▶ _EXERCISE_
Skip the images and print the listing exactly.

▶ _SUPPLIED DATA_

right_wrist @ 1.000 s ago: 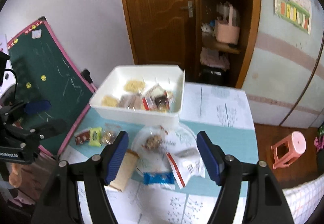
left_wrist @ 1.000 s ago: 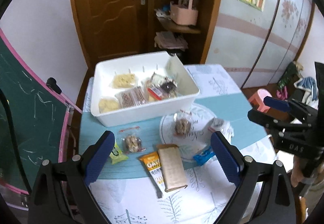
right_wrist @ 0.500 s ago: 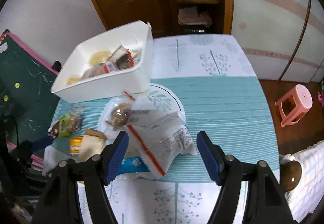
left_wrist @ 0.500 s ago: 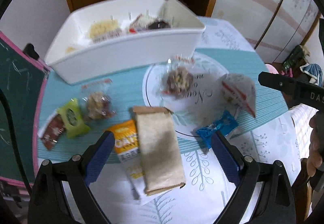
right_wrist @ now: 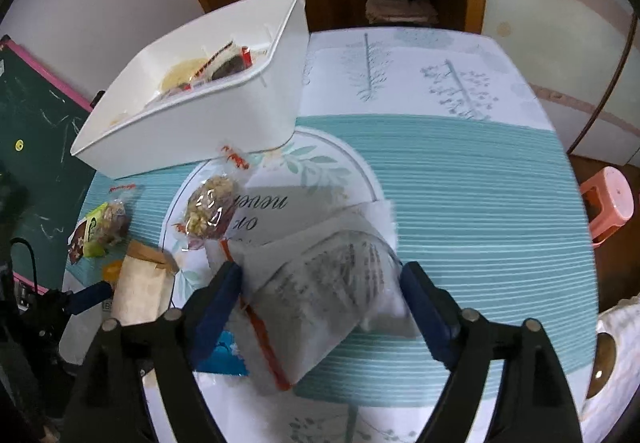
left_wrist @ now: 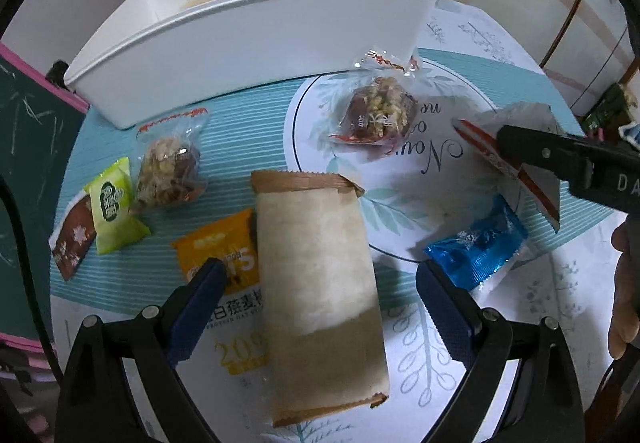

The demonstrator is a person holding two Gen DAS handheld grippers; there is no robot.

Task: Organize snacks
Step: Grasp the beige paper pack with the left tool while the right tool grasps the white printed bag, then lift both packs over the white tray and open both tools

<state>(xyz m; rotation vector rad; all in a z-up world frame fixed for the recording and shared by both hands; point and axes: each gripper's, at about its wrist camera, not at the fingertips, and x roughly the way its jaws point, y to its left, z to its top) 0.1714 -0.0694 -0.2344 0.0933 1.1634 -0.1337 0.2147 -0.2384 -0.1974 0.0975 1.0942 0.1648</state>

▶ _RESULT OF THE TASK_
right_wrist @ 1.000 s ago: 
left_wrist @ 1.000 s ago: 
right_wrist @ 0.500 s ago: 
left_wrist @ 0.500 s ago: 
right_wrist @ now: 
left_wrist @ now: 

The demonstrator is a person holding two Gen DAS handheld grippers; there is no robot.

Task: Organize snacks
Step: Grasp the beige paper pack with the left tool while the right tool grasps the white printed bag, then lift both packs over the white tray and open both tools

<state>(xyz m; rotation vector rad; all in a z-up world frame fixed for the recording and shared by both hands; point and axes: each gripper's, at about its wrist camera, not at the fingertips, and x roughly the way its jaws point, y to its left, z to its top) 0.1714 -0.0694 -0.2344 0.0933 1.1634 -0.1337 0.2147 -0.2384 -0.1974 0.0975 1.0942 0.1648</state>

Nothing else is required to complete the exercise.